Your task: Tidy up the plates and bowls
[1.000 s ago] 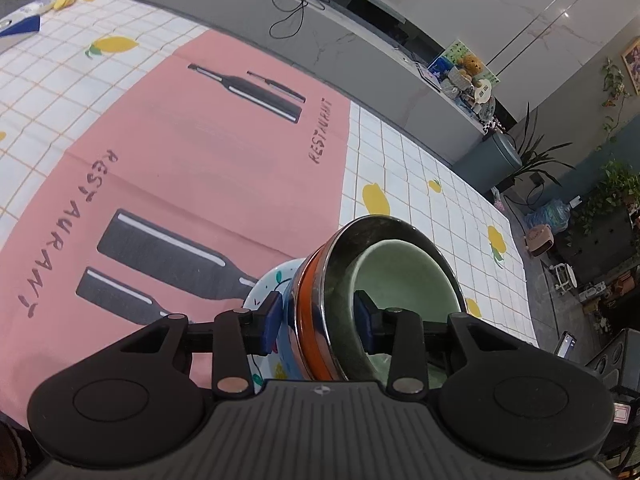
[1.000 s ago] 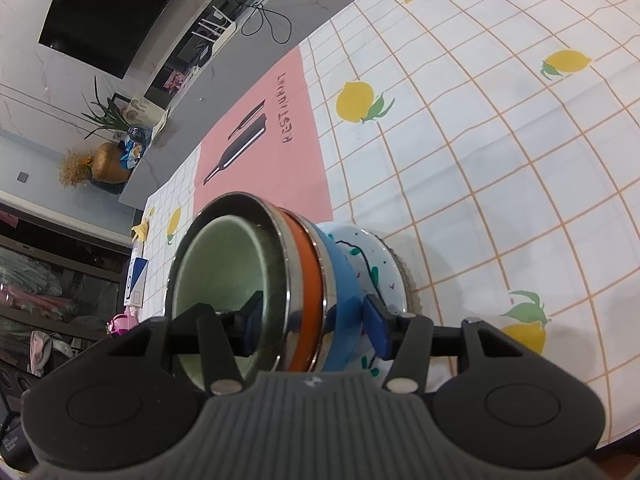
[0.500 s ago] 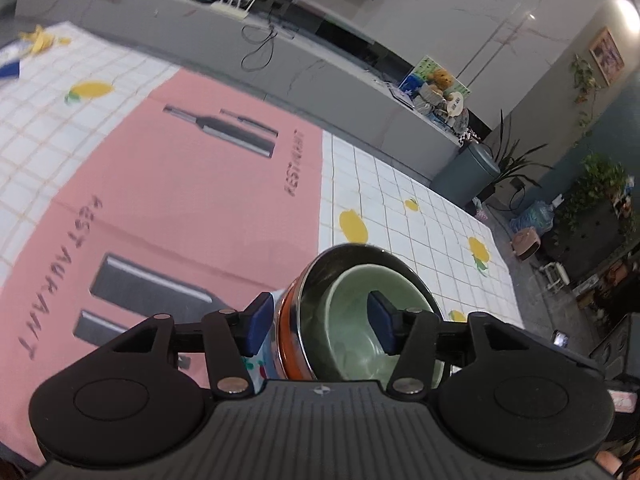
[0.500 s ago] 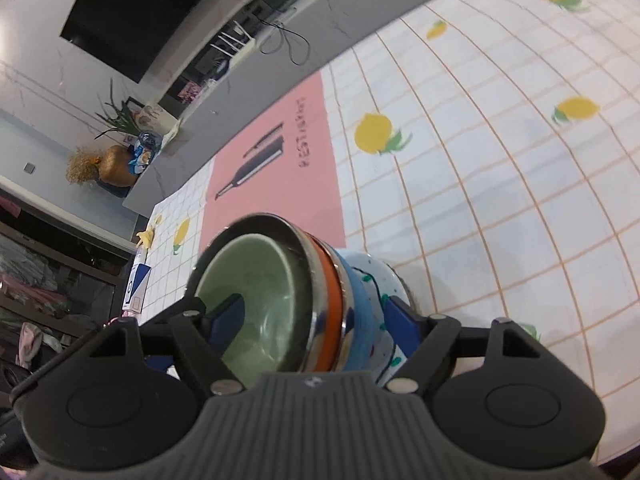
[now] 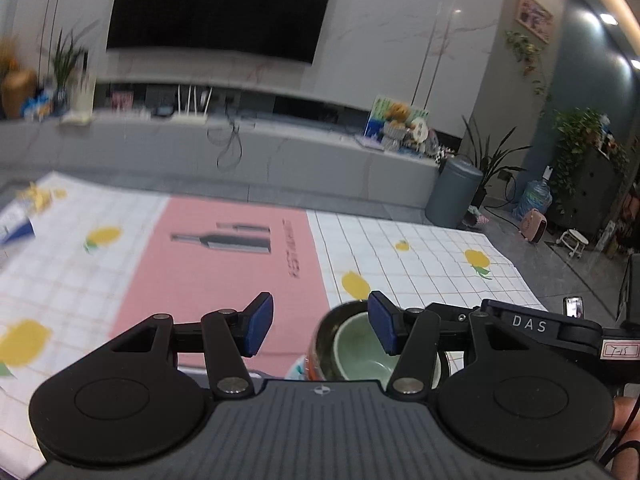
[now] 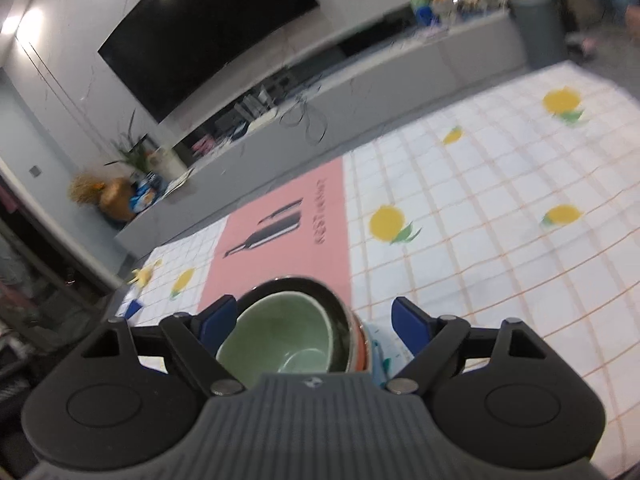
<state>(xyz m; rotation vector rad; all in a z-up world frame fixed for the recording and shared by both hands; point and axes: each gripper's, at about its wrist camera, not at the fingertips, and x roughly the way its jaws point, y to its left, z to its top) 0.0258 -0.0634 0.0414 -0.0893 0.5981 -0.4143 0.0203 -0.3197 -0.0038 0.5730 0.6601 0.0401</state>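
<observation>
Bowls (image 6: 288, 336) sit nested on your "RESTAURANT" mat (image 5: 224, 264). Your left gripper (image 5: 320, 324) and right gripper (image 6: 316, 316), marked "DAS", gape wide, holding nothing.

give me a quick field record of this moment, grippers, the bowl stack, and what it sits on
left gripper: open, holding nothing
right gripper: open, fingers either side of the stack, not touching
green bowl: innermost, nested in the steel bowl
steel bowl: orange outer band, around the green bowl
patterned dish: blue and white, lowest in the stack
tablecloth: lemon grid print with pink panel, under the stack
</observation>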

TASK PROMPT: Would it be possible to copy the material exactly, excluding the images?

PROBLEM SOLUTION:
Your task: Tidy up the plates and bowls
[1.000 s ago] 
[1.000 s ago] 
[0.500 s ago] 
[0.500 s ago] 
[now] 
[now] 
<state>(xyz m; rotation vector rad; all in a z-up world frame fixed for the recording and shared by both hands; point and axes: each gripper's, at about its wrist camera, not at the fingertips, and x roughly the way its jaws point, y to its left, z to its top) 0.0258 -0.0634 0.0414 -0.0893 0.5981 -0.4143 0.0203 -0.3197 -0.0038 0.5730 0.6601 0.0401</state>
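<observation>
Bowls (image 6: 288, 336) sit nested on your "RESTAURANT" mat (image 5: 224, 264). Your left gripper (image 5: 320, 324) and right gripper (image 6: 316, 316), marked "DAS", gape wide, holding nothing.

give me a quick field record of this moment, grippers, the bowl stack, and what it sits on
left gripper: open, holding nothing
right gripper: open, fingers either side of the stack, not touching
green bowl: innermost, nested in the steel bowl
steel bowl: orange outer band, around the green bowl
patterned dish: blue and white, lowest in the stack
tablecloth: lemon grid print with pink panel, under the stack
</observation>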

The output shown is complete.